While students like Fraser experienced Emerge Moody and its designed concept to broaden their view of how they fit into the overall Moody and larger Air Force mission, the Leadership Moody students learned local community agencies’ best practices and challenges of leaders from non-military perspectives.

For Lt. Col. Cynthia Kearley, 23rd Wing Staff Judge Advocate and Leadership Moody, Emerge Moody cadre member, seeing the program’s goals come to fruition was very rewarding.

“We took a risk by starting a brand new program designed to create more informed leaders, who can take what they learned about the base missions and the local area’s resources to help Airmen and their families, and it worked,” Kearley said.

“Thanks to the support of base and community leaders, as well as the Airmen that took the time to engage with the class and share what they do, several graduates have commented that this program was one of their best Air Force experiences,” Kearley added.

During their journey, the students received in-depth exposure to the combat rescue, base defense, and mission support units which entailed activities such as launching aircraft and talking with civic leaders.

To symbolize the classes’ completion, the students walked the stage to be recognized.

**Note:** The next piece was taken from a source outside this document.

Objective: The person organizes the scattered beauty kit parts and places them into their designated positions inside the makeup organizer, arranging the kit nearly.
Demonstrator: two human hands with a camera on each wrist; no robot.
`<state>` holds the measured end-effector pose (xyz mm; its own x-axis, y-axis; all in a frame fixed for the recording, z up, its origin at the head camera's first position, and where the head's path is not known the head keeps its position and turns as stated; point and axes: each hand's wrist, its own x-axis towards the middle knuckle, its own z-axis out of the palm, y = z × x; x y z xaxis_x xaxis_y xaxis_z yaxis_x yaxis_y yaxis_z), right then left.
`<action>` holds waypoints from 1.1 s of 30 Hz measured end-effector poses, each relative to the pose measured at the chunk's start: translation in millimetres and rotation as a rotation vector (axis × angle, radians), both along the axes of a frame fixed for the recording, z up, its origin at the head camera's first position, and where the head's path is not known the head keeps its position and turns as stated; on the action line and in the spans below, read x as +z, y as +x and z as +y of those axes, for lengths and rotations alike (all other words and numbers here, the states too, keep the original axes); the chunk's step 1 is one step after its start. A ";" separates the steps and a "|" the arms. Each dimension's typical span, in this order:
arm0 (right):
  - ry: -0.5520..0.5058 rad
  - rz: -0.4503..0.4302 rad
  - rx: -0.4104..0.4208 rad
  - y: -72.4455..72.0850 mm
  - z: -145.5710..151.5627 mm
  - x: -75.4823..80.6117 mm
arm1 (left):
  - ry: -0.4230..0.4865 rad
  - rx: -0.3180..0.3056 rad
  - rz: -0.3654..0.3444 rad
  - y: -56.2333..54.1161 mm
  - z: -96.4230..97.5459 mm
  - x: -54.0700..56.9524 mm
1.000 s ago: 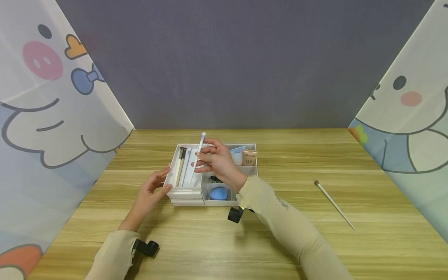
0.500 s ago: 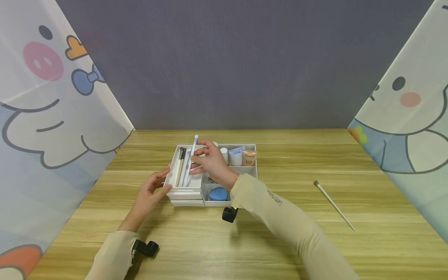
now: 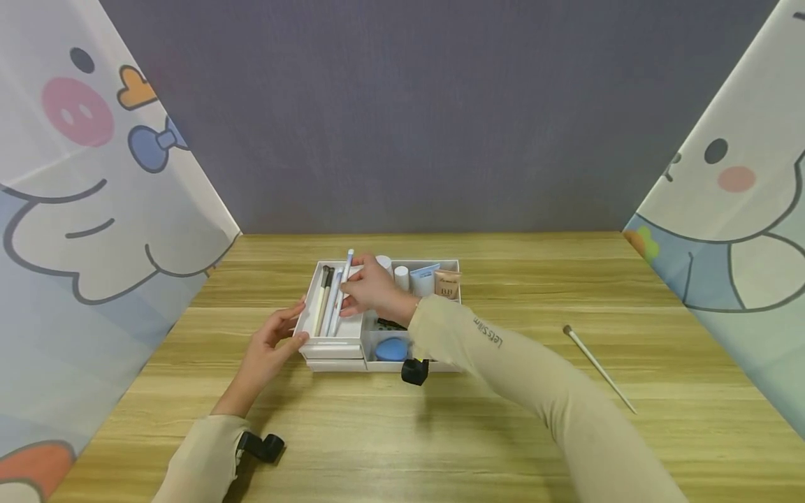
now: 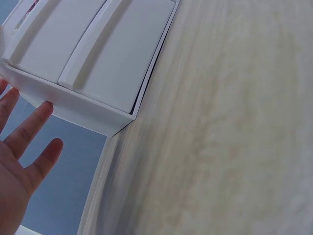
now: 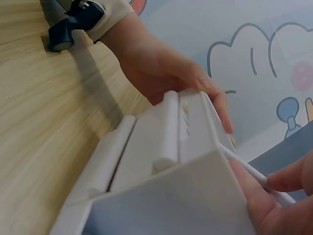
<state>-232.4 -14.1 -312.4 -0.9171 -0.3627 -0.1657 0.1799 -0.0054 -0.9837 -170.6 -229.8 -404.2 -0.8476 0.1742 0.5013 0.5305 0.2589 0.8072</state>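
My right hand point(image 3: 372, 288) pinches a slim white makeup brush point(image 3: 345, 274) with a lilac band and a pale tip. It holds the brush tilted over the upper left tray of a white cosmetics organizer point(image 3: 333, 343); the right wrist view shows the brush shaft point(image 5: 252, 171) at the organizer's edge. In that tray lie two dark-haired brushes point(image 3: 323, 299) and a pale blue-white stick point(image 3: 332, 307). My left hand point(image 3: 269, 349) rests against the organizer's left side, thumb at the front corner. In the left wrist view its extended fingers point(image 4: 32, 128) touch the side wall.
Another brush point(image 3: 600, 370) lies on the wooden table point(image 3: 516, 419) to the right. The organizer's right compartments hold a blue makeup sponge point(image 3: 392, 349), a blue tube point(image 3: 424, 281), a tan BB tube point(image 3: 448, 284) and white-capped containers point(image 3: 402, 276). A grey wall point(image 3: 428, 119) stands behind.
My right hand has moved left with the brush, and the brush now stands lower and closer beside the others in the tray. The left hand has stayed at the organizer's side.
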 end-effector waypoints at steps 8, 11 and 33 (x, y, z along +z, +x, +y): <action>0.092 -0.087 0.075 -7.0 -0.6 7.2 | -0.006 -0.012 0.005 -2.1 -0.1 -3.4; 0.120 -0.091 0.096 -8.2 -1.0 9.0 | 0.002 -0.008 0.011 -2.4 0.9 -2.1; 0.002 -0.086 0.153 -5.2 8.3 2.4 | -0.004 0.025 -0.011 1.5 1.3 0.7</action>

However, Kearley hopes the participants took home much more than a certificate.

“With the program’s long term benefits the graduates should share their insights with the teams they lead,” Kearley said. “An Emerge Moody graduate may inspire a co-worker by relaying an incredible aspect of the Moody mission that they witnessed in the program, while a Leadership Moody graduate may approach a problem with an idea that they got from a community leader or a fellow class member.

 “These classes were made up of leaders from all different Air Force career fields and you could tell there was a bond within the classes,” Kearley added. “This program enhanced their Air Force network and if they stay in touch, they will continue to help each other grow as Air Force leaders throughout their career.”

As the graduates showed off their certificates as the first proud alumni, Col. Thomas Kunkel, 23d Wing commander, echoed the same message about continuously growing.

“This is part two of a long phase, your work doesn’t stop here,” Kunkel said. “Pay it forward and make your experience worth more by passing your newly gained skills to your units so you can invest in yourselves and others. Being a leader isn’t easy and it makes you vulnerable. But vulnerability is a challenge to get you out of your comfort zone and make others better every day.

“You all have accomplished that and I expect to you continue to be great leaders to mentor the next class and impact the Air Force across the four corners of the globe,” Kunkel added.